Bosom buddies: A brief look at breast fetishism
Over the last year, I have received more than a dozen emails (all male) asking why I have not written a blog on ‘breast fetishism’. The main reason I have resisted writing such a blog is that it’s hard to determine where normal love of breasts ends and abnormal love of breasts begins. It won’t surprise anyone reading this that when it comes to male sexual arousal, female breasts are at the top of many men’s lists as the body part they find most sexually attractive. According to Dr. Anil Aggrawal in his book Forensic and Medico-legal Aspects of Sexual Crimes and Unusual Sexual Practices, the sexual paraphilia of being aroused by female breasts is mammagymnophilia or mazophilia and comprises “a pronounced fetishistic sexual interest in the female breasts, their shape, movement, and especially their size”. He goes on to write that:
“[Breast fetishism is] also known as mastofact or breast partialism, it refers to an exclusive or almost exclusive reliance on breasts as a stimulus for sexual arousal.
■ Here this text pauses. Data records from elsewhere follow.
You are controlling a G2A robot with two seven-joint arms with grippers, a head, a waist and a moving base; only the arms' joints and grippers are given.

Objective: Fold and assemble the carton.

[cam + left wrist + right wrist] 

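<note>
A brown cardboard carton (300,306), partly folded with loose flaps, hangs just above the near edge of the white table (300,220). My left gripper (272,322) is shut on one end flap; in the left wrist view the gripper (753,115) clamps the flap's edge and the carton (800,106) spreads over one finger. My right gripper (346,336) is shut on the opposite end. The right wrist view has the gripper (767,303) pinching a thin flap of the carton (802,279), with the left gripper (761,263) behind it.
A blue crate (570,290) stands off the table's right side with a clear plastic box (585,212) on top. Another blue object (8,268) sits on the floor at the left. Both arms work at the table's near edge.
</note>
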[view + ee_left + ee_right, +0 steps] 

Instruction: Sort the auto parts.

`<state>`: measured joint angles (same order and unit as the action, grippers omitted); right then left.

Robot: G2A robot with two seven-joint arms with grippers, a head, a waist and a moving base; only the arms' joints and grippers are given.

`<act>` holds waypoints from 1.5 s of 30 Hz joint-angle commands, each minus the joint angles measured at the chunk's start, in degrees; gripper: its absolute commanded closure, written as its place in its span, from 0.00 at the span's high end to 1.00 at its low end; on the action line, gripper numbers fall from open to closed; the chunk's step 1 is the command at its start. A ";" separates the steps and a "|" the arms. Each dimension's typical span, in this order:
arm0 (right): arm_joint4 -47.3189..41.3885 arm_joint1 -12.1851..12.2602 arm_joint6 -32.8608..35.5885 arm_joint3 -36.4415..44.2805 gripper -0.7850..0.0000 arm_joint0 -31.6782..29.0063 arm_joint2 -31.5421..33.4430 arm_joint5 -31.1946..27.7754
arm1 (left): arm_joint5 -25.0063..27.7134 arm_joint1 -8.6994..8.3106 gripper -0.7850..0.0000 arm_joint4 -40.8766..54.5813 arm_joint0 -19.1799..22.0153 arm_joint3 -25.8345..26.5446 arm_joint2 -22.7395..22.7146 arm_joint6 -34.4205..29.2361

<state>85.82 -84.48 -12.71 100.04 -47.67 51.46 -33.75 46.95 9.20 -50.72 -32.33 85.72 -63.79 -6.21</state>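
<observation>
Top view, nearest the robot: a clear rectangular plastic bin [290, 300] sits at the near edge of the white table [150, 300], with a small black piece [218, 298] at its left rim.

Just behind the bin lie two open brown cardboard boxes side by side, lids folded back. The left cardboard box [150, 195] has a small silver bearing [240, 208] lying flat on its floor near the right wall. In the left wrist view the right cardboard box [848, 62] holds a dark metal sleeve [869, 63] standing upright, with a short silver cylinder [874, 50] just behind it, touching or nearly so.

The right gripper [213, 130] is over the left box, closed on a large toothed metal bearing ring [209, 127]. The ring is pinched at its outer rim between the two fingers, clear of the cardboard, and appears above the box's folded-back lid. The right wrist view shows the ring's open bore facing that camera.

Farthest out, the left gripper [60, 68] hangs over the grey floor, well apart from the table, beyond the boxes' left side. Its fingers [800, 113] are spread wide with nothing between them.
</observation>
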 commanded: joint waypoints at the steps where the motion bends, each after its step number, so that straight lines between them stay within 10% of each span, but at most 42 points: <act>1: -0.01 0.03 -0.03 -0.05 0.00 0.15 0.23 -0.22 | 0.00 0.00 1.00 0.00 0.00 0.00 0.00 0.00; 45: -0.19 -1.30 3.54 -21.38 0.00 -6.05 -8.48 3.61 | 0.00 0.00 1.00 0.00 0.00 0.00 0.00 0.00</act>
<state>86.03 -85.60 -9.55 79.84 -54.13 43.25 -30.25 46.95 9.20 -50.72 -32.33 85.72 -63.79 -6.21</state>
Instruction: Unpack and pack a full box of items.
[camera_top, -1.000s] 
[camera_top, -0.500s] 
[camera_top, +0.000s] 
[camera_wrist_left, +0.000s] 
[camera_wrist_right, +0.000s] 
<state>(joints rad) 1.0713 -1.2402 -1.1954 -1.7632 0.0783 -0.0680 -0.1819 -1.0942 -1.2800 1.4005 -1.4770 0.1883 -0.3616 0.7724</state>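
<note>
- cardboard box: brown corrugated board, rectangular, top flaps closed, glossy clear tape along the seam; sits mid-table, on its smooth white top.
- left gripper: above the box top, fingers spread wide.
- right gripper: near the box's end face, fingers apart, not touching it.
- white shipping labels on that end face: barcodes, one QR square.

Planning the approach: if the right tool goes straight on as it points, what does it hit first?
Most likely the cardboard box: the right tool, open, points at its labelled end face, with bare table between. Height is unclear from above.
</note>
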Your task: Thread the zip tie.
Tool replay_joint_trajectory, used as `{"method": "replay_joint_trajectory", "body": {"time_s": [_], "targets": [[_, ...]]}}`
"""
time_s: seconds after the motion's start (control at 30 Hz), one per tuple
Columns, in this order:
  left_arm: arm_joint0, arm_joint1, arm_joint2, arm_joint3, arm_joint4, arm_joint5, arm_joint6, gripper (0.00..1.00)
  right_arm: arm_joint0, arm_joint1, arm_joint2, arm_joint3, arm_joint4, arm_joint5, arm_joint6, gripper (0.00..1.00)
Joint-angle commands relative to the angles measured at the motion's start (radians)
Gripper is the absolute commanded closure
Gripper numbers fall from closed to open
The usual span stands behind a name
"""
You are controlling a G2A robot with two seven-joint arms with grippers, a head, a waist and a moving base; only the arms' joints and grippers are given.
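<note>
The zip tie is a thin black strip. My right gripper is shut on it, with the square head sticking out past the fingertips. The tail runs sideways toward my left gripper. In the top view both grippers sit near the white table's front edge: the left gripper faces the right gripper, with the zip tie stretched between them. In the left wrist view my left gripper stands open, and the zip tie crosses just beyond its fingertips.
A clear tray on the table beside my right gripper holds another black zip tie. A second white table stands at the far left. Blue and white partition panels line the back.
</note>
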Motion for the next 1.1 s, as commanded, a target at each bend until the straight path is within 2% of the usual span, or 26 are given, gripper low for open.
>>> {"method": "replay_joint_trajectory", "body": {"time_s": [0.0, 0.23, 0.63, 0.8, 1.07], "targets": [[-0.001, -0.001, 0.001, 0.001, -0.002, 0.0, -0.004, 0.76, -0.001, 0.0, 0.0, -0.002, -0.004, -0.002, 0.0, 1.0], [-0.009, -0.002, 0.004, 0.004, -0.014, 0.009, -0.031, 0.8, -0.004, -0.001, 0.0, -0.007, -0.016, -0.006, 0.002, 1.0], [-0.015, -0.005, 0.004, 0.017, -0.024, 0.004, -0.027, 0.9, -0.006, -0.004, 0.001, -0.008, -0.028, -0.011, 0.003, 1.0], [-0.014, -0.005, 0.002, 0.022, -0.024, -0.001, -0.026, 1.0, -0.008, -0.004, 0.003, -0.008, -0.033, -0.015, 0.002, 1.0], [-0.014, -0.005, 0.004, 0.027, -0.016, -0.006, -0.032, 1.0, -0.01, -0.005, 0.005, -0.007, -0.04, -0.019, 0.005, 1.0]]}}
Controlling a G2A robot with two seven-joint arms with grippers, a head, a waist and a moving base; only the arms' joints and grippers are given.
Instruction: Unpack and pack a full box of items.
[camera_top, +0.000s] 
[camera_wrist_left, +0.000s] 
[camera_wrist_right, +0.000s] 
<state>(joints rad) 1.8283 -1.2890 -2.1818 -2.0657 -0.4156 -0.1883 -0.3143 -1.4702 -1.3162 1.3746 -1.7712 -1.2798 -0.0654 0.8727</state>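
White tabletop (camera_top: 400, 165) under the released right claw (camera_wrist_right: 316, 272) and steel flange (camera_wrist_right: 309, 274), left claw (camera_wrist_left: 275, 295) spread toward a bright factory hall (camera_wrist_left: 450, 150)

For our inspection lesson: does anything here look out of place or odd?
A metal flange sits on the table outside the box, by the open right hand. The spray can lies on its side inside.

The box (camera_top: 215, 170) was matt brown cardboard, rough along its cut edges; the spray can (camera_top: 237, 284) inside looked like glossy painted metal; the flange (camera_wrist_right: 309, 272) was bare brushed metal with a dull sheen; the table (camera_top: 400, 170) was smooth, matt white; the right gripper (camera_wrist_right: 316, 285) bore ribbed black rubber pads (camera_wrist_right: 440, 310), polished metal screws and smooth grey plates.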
It is such a predominant feature of sexuality in the U.S., that Molly Haskell, a feminist and author from the USA, went as far as to say that ‘the mammary fixation is the most infantile and the most American of the sex fetishes’. British zoologist and ethologist Desmond Morris sees breast fetishism as a prime example of biosemiotics, by which human sexuality is influenced through signaling”.
While doing my undergraduate degree I did a project on the psychology of female orgasm and read almost every paper and book that I could on sexuality and female sexuality. I read Desmond Morris’ book The Naked Ape and was very interested in Morris’ theories on sexual signalling. If memory serves me, Morris argued that women’s breasts had evolved to look like female buttocks as humans had slowly changed the way they had sex from males mounting females from the rear to face-to-face sex. In the 1998 book Handbook of Evolutionary Psychology: Ideas, Issues, and Applications by Charles Crawford and Dennis Krebs (1998) it was theorized that humans’ permanently enlarged breasts allows females to “solicit male attention and investment even when they are not really fertile”. These hypotheses was also mentioned in the 2012 book The Chemistry Between Us: Love, Sex, and the Science of Attraction but rejected by the authors. Young and Alexander wrote:
“Biologically speaking the human male’s obsession with breasts is pretty weird. Men are the only male mammals fascinated by breasts in a sexual context. And women are the only female mammals whose breasts become enlarged at puberty, independent of pregnancy. We are also the only species in which males caress, massage and even orally stimulate the female breasts during foreplay and sex. Boys don’t learn on the playground that breasts are something that they should be interested in. It’s biological and deeply engrained in our brain. Man’s obsession with breasts is an unconscious evolutionary drive that helps humans forge loving, nurturing bonds”.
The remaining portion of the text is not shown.